● **Exercise**
The answer is the set of lines that include "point", copied from the data below.

_____

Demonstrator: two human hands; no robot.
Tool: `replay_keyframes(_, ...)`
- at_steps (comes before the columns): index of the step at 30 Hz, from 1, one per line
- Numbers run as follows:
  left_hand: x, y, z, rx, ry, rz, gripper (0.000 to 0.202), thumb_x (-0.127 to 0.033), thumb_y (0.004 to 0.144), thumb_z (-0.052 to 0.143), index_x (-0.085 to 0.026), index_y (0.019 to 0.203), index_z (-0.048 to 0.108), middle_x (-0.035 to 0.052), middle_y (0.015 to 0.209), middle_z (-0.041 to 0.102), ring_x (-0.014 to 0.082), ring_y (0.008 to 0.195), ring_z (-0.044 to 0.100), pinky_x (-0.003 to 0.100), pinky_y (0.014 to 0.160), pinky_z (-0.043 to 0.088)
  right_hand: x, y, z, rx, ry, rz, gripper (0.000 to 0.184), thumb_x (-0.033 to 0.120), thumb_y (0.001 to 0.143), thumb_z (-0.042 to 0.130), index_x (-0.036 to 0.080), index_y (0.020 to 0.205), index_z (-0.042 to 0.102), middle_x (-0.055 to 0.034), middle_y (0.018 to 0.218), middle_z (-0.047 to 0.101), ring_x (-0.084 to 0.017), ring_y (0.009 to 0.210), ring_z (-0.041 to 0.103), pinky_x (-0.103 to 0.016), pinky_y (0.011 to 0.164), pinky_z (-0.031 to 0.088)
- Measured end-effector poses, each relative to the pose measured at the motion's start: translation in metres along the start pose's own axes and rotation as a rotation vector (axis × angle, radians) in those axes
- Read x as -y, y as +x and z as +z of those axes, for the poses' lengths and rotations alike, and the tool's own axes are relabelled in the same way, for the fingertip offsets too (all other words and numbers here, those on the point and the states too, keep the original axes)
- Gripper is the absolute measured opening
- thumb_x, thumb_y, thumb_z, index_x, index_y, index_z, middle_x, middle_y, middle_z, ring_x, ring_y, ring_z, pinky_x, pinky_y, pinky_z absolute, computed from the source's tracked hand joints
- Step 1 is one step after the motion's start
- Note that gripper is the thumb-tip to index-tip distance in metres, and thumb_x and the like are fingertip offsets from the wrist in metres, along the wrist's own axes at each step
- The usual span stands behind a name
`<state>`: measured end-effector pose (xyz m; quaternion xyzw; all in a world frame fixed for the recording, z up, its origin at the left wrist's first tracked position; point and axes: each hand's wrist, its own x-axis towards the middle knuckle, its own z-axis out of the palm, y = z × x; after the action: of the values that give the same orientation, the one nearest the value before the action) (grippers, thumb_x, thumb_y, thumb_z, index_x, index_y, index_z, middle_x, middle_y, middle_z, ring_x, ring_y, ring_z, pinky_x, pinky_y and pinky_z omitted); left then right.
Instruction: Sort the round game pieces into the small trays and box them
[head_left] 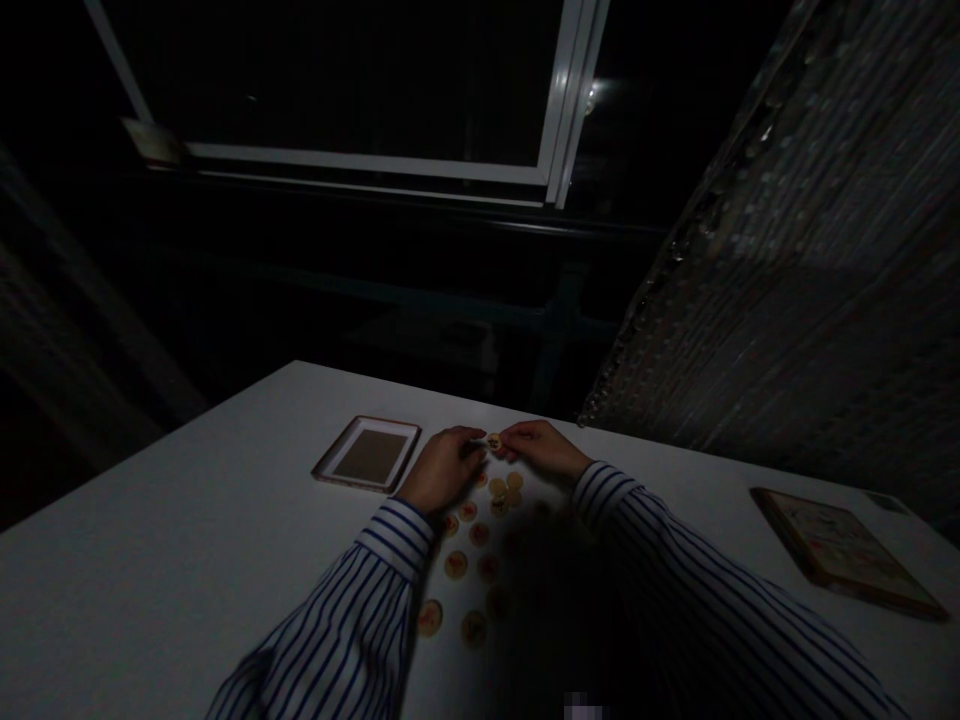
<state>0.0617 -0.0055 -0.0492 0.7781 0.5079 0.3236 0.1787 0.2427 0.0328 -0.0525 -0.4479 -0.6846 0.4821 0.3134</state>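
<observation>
Between the fingertips of my right hand (pixel 544 447) is a round xiangqi piece (pixel 494 441) with a dark character on its face. My left hand (pixel 444 466) is beside it, thumb and fingers apart and curved toward the piece, holding nothing that I can see. Just below the hands, a small cluster of pale pieces (pixel 514 481) lies overlapping. More round pieces with red characters, such as this piece (pixel 455 565), are spread over the white table between my forearms. Shadow hides some pieces near my right sleeve.
Left of my hands lies a shallow open box (pixel 319 474) with a brown inside bottom. A flat picture-covered lid or box (pixel 847 550) rests at the table's right. The white table (pixel 187 510) ends at a dark window, and a bead-edged curtain (pixel 787 280) hangs at right.
</observation>
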Motion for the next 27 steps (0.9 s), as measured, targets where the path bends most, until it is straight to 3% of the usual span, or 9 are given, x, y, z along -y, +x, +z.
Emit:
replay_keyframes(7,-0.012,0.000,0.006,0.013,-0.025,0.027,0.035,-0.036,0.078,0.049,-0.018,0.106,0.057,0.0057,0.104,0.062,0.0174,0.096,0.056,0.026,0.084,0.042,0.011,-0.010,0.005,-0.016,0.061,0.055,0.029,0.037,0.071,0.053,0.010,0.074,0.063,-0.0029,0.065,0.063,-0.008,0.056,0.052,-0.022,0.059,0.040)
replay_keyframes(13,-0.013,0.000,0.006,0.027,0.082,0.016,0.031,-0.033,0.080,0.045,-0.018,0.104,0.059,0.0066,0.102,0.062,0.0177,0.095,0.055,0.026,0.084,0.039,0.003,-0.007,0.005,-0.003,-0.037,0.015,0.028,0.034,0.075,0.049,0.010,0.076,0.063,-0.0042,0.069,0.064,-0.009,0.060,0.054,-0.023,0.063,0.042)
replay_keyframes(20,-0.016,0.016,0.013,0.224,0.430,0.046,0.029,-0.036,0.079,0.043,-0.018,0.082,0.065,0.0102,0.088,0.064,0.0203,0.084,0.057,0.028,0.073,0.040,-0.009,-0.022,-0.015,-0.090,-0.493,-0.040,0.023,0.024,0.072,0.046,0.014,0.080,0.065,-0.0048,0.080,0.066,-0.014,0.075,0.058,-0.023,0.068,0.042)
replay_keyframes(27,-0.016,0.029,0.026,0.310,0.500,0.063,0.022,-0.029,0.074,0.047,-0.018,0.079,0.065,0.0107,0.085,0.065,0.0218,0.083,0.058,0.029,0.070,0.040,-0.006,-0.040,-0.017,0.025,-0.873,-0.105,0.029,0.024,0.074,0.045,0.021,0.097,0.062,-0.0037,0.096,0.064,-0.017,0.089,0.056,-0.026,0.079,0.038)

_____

● **Written answer**
- Read x as -y, y as +x and z as +z of those axes, for the poses' lengths and rotations alike, and the tool's own axes are relabelled in the same way, for the fingertip offsets too (all other words and numbers here, those on the point and the states too, keep the original axes)
`<state>`: measured end-effector pose (xyz m; quaternion xyzw; all in a world frame fixed for the recording, z up, its origin at the left wrist's first tracked position; point and axes: each hand's wrist, its own x-axis towards the middle knuckle, its own z-axis out of the palm, y = z × x; after the action: of the values that give the same orientation, the one nearest the value before the action) (grippers, thumb_x, thumb_y, thumb_z, index_x, index_y, index_z, middle_x, middle_y, middle_z, ring_x, ring_y, ring_z, pinky_x, pinky_y and pinky_z omitted); left then right.

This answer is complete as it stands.